# Exercise description
Find the string "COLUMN" in the data, then copy every line where it is found.
Given material: Begin
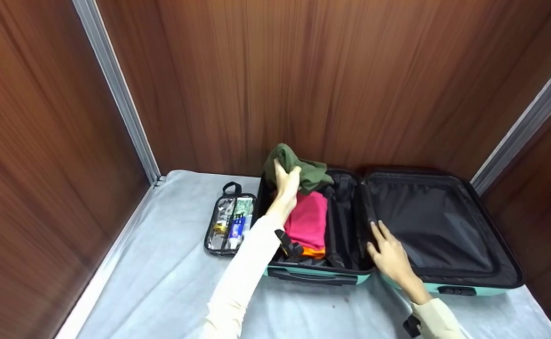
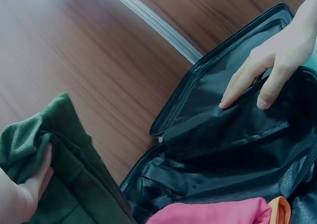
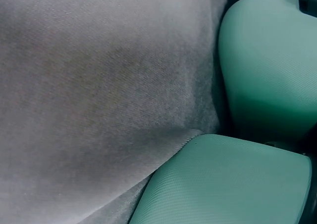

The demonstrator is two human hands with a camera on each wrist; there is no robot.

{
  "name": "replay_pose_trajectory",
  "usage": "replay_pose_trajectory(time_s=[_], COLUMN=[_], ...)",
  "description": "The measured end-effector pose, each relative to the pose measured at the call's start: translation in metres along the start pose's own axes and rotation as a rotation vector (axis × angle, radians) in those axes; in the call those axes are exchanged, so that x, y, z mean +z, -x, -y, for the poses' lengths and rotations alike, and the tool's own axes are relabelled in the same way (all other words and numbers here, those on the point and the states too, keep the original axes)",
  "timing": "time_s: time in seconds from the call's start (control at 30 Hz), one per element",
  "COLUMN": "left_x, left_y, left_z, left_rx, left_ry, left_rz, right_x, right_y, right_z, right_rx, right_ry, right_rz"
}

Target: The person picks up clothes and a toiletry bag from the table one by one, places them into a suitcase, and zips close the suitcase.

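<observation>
A dark green folded garment (image 1: 309, 176) is gripped in my left hand (image 1: 288, 181), over the far left part of the open suitcase (image 1: 311, 278). Part of it droops beyond my fingers; the left wrist view shows my thumb against the green cloth (image 2: 74, 179). Below it, inside the left half, lies folded pink clothing (image 1: 307, 220) with an orange piece (image 1: 314, 253) under its near end. My right hand (image 1: 391, 254) rests with extended fingers on the black flap at the suitcase's middle edge, also seen in the left wrist view (image 2: 277, 60).
A clear toiletry pouch (image 1: 208, 240) with black trim lies left of the suitcase, holding tubes and small items. The suitcase's black-lined right half (image 1: 426, 226) lies open on the pale grey cloth (image 1: 162, 282). Wood-grain panels (image 1: 275, 84) stand behind and at both sides.
</observation>
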State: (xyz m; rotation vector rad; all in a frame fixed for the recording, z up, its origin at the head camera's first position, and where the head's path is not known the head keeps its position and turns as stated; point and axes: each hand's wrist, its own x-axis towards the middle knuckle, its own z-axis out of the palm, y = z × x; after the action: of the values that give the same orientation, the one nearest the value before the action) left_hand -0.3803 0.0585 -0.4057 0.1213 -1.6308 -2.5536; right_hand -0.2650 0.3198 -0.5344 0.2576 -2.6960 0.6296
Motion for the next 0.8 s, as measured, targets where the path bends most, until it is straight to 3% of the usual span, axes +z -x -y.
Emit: replay_pose_trajectory(time_s=[0.13, 0.27, 0.47, 0.6, 0.8], left_x=[0.003, 0.004, -0.001, -0.009, -0.017], left_y=[0.001, -0.004, -0.015, -0.015, -0.003], left_z=[0.007, 0.012, 0.025, 0.040, 0.054], left_rx=[-0.067, -0.089, -0.108, -0.154, -0.203], left_ry=[0.054, 0.131, 0.341, 0.450, 0.461], left_rz=[0.049, 0.122, 0.234, 0.230, 0.148], right_x=[0.000, 0.000, 0.001, 0.003, 0.004], right_y=[0.001, 0.001, 0.000, -0.001, -0.002], right_z=[0.000, 0.001, 0.002, 0.004, 0.006], right_rx=[-0.001, -0.007, -0.005, 0.000, 0.017], right_ry=[0.001, -0.003, -0.001, 0.000, 0.002], right_rz=[-0.003, 0.000, 0.005, 0.019, 0.027])
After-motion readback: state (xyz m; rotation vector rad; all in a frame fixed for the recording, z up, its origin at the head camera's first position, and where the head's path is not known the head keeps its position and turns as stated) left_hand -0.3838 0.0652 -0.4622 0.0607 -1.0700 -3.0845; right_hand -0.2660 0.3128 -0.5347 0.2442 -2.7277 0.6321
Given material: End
# Reply to the task
  "usage": "replay_pose_trajectory(time_s=[_], COLUMN=[_], ...)",
  "COLUMN": "left_x, left_y, left_z, left_rx, left_ry, left_rz, right_x, right_y, right_z, right_rx, right_ry, right_rz"

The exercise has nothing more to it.